They found the house to be a veritable fortress, under the control of a Leutnant Jaeger, who mustered three MG-42s in the upper stories and even an ultra-rare 75 mm PaK installed in the basement. It all struck W.F. as some sort of American Wild West pioneer fort, under siege by too many Indians. Jahn was simply happy to rejoin a German unit and was quickly put to work as a loader on one of the machine guns.

What the Russians intended for this place was quickly determined in the early morning, when a T-34 clanked down the other end of the street, followed closely by a platoon of Red infantry.

Leutnant Jaeger wasn’t a fool, W.F. granted, even though the position itself struck him as a whimsical dream from the beginning. But then, perhaps Leutnant Jaeger had a natural affinity for hopeless dreams. He was, himself, ghostly pale, the color of a sheet of white paper. The only color in him at all was a scarlet shrapnel scar on his right cheek and his unnaturally blue eyes. He was thin, nervous-looking and missing his right arm below the elbow--like the scar, another souvenir from an earlier encounter with Russian artillery. By all rights, he should have been invalided out of the Army a year ago, but he was the stubborn sort.

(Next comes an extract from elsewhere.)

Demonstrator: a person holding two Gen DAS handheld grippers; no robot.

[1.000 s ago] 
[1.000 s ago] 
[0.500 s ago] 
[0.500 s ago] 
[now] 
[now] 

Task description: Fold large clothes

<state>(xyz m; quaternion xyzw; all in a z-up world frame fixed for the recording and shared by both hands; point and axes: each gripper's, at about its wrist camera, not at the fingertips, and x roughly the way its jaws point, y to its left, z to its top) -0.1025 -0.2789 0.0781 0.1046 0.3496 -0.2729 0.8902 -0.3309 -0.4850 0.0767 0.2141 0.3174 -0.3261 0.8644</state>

The empty uniform sleeve pinned to his shoulder didn't even momentarily disguise to his superiors the plain fact that he was a resourceful improviser and determined fighter, an Iron Cross 1st Class winner in those better young days before his twenty-fifth birthday.

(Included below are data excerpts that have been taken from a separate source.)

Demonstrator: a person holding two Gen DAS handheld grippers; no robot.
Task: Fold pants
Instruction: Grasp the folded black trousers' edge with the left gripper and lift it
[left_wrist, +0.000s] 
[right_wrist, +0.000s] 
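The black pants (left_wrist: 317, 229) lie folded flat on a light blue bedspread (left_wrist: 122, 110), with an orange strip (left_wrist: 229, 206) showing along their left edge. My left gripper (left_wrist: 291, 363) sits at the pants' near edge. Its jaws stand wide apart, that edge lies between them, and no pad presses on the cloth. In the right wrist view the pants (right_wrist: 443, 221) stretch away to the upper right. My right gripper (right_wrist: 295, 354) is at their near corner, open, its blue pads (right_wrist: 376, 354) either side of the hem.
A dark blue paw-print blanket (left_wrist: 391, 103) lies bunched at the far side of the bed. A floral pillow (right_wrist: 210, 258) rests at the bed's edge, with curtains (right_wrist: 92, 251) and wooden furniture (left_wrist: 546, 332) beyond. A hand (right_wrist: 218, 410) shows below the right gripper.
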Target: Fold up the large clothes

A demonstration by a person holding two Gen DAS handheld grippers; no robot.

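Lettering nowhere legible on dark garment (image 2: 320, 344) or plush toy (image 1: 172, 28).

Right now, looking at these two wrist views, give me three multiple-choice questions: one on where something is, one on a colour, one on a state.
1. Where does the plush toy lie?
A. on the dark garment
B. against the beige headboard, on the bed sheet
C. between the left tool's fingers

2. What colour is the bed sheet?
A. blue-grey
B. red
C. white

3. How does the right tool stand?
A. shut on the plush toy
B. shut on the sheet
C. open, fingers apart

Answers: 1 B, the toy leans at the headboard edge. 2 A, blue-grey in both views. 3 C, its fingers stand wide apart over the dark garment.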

To him, the four story brick house was not so much a lone finger of the very edge of German territory, but his own missing right thumb poked squarely in the red bear’s eye.

For some reason, the enemy didn’t quite get this at first. The tall house was only vaguely important to them as a convenient perch for their artillery spotters and they supposed it to be either empty or only lightly guarded. Accordingly, they would send the occasional patrol to check the streets beyond it or the odd spotter squad to actually occupy it. Leutnant Jaeger would let the patrols pass by unmolested, as long as they didn’t probe too closely or if, coming too close to the house, sniper fire didn’t deter their sweeps (which it normally did). As for the spotter parties, they simply disappeared noiselessly.


Leutnant Jaeger let the T-34 advance halfway down the street, knowing that the Soviets couldn't have figured out the firepower he commanded. A shouted command from him, passed down through three flights of stairs, and the 75mm PaK ate the Russian tank for a late breakfast. The following infantry scattered, but not in any time to save themselves.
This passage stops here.